WORK ORDER
Would you return the entries exactly, with every line intact?

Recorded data
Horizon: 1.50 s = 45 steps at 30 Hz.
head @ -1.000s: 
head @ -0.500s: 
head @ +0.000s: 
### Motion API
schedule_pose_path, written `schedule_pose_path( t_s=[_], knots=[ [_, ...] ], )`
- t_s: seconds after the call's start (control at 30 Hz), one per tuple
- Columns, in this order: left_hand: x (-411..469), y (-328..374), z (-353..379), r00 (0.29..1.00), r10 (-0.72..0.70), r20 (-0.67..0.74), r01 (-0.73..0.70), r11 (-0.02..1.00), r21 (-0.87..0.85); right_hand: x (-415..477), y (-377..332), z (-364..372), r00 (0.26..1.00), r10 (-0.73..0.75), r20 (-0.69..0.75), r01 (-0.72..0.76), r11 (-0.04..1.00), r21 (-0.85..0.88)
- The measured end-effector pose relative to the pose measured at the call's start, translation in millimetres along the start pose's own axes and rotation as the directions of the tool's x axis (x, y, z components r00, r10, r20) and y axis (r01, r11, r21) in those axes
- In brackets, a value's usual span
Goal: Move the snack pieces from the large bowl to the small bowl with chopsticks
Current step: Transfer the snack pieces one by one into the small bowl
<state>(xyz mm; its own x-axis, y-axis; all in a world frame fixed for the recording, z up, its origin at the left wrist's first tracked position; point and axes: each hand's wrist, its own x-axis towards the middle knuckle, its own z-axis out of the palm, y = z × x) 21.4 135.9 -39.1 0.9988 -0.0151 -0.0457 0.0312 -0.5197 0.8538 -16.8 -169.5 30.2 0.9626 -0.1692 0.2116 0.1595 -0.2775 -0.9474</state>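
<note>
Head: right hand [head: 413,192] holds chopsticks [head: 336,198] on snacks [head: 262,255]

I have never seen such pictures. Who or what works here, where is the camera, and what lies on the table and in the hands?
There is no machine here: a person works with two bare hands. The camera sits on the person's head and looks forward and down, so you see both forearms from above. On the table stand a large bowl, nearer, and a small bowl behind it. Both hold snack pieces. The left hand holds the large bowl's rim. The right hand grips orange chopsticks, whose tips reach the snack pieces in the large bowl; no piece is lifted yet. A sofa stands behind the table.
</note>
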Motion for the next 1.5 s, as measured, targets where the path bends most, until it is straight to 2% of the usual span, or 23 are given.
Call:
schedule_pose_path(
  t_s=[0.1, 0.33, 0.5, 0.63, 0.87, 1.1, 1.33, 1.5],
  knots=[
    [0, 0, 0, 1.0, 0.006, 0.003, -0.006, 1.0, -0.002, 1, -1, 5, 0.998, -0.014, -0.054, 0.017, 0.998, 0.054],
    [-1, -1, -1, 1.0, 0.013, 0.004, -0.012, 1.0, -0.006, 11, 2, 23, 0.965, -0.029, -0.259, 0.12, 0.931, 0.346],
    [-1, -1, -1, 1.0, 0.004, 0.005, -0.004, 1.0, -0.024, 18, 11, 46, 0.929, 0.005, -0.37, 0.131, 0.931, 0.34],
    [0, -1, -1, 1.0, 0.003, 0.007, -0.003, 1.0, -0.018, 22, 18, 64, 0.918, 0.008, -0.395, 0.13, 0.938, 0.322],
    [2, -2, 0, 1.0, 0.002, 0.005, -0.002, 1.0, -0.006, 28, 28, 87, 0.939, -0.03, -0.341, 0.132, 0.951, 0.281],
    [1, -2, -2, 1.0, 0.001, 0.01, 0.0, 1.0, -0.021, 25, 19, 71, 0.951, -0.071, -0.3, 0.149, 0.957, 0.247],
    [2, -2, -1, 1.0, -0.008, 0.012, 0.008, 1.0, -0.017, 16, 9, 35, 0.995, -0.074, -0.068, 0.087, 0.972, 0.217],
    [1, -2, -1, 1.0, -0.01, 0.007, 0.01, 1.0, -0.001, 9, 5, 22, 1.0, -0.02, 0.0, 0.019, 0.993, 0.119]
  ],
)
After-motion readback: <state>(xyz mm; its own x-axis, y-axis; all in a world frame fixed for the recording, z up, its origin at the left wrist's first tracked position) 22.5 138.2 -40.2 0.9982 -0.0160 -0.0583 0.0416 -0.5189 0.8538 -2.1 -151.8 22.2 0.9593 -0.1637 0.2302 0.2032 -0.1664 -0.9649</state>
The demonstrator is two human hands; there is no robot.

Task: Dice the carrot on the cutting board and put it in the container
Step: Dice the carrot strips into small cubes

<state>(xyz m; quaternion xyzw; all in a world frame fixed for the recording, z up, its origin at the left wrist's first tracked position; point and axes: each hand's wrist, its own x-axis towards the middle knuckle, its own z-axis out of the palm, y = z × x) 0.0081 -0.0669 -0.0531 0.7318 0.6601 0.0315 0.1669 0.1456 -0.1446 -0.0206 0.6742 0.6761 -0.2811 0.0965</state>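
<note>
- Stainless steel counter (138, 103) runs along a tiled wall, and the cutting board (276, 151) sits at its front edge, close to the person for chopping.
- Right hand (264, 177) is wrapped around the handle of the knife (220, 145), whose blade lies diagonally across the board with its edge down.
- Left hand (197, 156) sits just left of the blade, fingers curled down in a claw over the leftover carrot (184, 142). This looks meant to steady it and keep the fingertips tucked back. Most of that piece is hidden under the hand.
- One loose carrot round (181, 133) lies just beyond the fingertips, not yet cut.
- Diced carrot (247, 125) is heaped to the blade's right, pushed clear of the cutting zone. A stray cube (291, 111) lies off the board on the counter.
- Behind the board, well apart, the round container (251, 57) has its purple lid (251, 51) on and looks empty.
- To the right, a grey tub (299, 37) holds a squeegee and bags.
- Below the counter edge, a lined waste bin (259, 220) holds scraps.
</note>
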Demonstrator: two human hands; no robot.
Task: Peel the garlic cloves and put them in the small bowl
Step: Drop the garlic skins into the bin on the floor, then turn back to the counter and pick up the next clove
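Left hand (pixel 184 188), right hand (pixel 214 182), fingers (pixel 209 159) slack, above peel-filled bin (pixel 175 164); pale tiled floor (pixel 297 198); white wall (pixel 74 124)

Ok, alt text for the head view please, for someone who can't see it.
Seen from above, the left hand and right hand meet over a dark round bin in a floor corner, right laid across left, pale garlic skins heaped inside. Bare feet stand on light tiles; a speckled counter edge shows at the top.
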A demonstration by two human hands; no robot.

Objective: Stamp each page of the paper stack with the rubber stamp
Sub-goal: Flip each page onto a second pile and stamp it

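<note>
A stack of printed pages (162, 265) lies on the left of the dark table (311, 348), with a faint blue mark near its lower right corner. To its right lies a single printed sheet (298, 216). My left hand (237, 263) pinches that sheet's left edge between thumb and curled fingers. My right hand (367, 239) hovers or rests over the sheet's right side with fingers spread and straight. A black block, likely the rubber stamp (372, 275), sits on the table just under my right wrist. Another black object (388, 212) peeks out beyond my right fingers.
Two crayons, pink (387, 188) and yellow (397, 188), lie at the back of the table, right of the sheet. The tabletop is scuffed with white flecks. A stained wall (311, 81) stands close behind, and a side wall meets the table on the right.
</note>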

WRITTEN ANSWER
Horizon: 1.50 s = 45 steps at 30 Hz.
head @ -1.000s: 
head @ -0.500s: 
head @ +0.000s: 
### Motion API
schedule_pose_path, written `schedule_pose_path( t_s=[_], knots=[ [_, ...] ], )`
- t_s: seconds after the call's start (control at 30 Hz), one per tuple
- Columns, in this order: left_hand: x (-411..469), y (-328..374), z (-353..379), r00 (0.29..1.00), r10 (-0.72..0.70), r20 (-0.67..0.74), r01 (-0.73..0.70), r11 (-0.02..1.00), r21 (-0.87..0.85); right_hand: x (-415..477), y (-377..332), z (-364..372), r00 (0.26..1.00), r10 (-0.73..0.75), r20 (-0.69..0.75), r01 (-0.72..0.76), r11 (-0.04..1.00), r21 (-0.85..0.88)
- The measured end-effector pose relative to the pose measured at the call's start, translation in millimetres along the start pose's own axes and rotation as the directions of the tool's x axis (x, y, z components r00, r10, r20) and y axis (r01, r11, r21) in those axes
- In brackets, a value's usual span
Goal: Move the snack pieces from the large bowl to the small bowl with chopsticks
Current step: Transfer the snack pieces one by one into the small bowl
<state>(xyz mm; its own x-axis, y-axis; all in a world frame fixed for the recording, z up, its origin at the left wrist's first tracked position; point and axes: each hand's wrist, its own x-axis towards the middle knuckle, its own z-axis out of the palm, y = z × x) 21.4 135.9 -39.1 0.9988 -0.0151 -0.0457 0.0312 -0.5197 0.8538 -16.8 -169.5 30.2 0.9626 -0.1692 0.2116 0.1595 -0.2775 -0.9474</state>
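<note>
Head: right hand [head: 413,192] holds chopsticks [head: 336,198] on snacks [head: 262,255]

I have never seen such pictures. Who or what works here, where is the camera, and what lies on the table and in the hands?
There is no machine here: a person works with two bare hands. The camera sits on the person's head and looks forward and down, so you see both forearms from above. On the table stand a large bowl, nearer, and a small bowl behind it. Both hold snack pieces. The left hand holds the large bowl's rim. The right hand grips orange chopsticks, whose tips reach the snack pieces in the large bowl; no piece is lifted yet. A sofa stands behind the table.
</note>
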Motion for the next 1.5 s, as measured, targets where the path bends most, until it is straight to 2% of the usual span, or 23 are given.
Call:
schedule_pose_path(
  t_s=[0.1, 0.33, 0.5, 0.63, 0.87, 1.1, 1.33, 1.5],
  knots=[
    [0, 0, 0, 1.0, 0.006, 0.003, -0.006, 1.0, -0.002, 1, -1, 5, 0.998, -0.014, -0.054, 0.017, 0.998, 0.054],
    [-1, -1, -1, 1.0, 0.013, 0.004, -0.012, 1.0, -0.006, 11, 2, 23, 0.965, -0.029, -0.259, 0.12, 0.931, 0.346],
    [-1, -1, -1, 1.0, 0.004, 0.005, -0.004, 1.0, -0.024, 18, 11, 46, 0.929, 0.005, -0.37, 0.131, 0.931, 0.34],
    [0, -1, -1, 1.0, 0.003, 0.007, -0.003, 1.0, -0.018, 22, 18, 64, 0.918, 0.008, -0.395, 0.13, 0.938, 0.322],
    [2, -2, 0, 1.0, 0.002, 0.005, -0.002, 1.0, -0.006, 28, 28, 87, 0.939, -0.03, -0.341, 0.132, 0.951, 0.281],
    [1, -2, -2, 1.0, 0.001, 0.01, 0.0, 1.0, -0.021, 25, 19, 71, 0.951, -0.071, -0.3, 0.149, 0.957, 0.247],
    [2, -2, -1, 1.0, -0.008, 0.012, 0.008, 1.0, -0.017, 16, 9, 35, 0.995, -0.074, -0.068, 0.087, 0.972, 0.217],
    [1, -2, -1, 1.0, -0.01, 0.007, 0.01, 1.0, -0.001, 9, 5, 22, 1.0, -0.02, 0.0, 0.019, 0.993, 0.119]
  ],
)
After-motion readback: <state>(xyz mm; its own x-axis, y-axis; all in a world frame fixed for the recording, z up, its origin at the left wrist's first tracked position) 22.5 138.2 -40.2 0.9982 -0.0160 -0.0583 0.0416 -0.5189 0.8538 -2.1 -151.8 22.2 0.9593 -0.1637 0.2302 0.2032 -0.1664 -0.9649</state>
The demonstrator is two human hands; there is no robot.

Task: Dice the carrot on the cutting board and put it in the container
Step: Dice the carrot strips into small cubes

<state>(xyz m; quaternion xyzw; all in a world frame fixed for the recording, z up, its origin at the left wrist's first tracked position; point and axes: each hand's wrist, its own x-axis towards the middle knuckle, its own z-axis out of the palm, y = z × x) 0.0081 -0.0669 -0.0531 0.7318 0.6601 0.0315 0.1669 0.1456 -0.1446 -0.0206 0.6742 0.6761 -0.2811 0.0965</state>
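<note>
- Stainless steel counter (138, 103) runs along a tiled wall, and the cutting board (276, 151) sits at its front edge, close to the person for chopping.
- Right hand (264, 177) is wrapped around the handle of the knife (220, 145), whose blade lies diagonally across the board with its edge down.
- Left hand (197, 156) sits just left of the blade, fingers curled down in a claw over the leftover carrot (184, 142). This looks meant to steady it and keep the fingertips tucked back. Most of that piece is hidden under the hand.
- One loose carrot round (181, 133) lies just beyond the fingertips, not yet cut.
- Diced carrot (247, 125) is heaped to the blade's right, pushed clear of the cutting zone. A stray cube (291, 111) lies off the board on the counter.
- Behind the board, well apart, the round container (251, 57) has its purple lid (251, 51) on and looks empty.
- To the right, a grey tub (299, 37) holds a squeegee and bags.
- Below the counter edge, a lined waste bin (259, 220) holds scraps.
</note>
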Demonstrator: two human hands; no robot.
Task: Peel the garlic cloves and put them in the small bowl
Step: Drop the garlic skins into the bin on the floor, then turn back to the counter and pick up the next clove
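Left hand (pixel 184 188), right hand (pixel 214 182), fingers (pixel 209 159) slack, above peel-filled bin (pixel 175 164); pale tiled floor (pixel 297 198); white wall (pixel 74 124)

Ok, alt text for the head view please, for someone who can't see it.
Seen from above, the left hand and right hand meet over a dark round bin in a floor corner, right laid across left, pale garlic skins heaped inside. Bare feet stand on light tiles; a speckled counter edge shows at the top.
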A demonstration by two human hands; no robot.

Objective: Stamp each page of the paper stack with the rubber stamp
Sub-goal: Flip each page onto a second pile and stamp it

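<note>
A stack of printed pages (162, 265) lies on the left of the dark table (311, 348), with a faint blue mark near its lower right corner. To its right lies a single printed sheet (298, 216). My left hand (237, 263) pinches that sheet's left edge between thumb and curled fingers. My right hand (367, 239) hovers or rests over the sheet's right side with fingers spread and straight. A black block, likely the rubber stamp (372, 275), sits on the table just under my right wrist. Another black object (388, 212) peeks out beyond my right fingers.
Two crayons, pink (387, 188) and yellow (397, 188), lie at the back of the table, right of the sheet. The tabletop is scuffed with white flecks. A stained wall (311, 81) stands close behind, and a side wall meets the table on the right.
</note>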

The answer has been given, and the exercise is complete.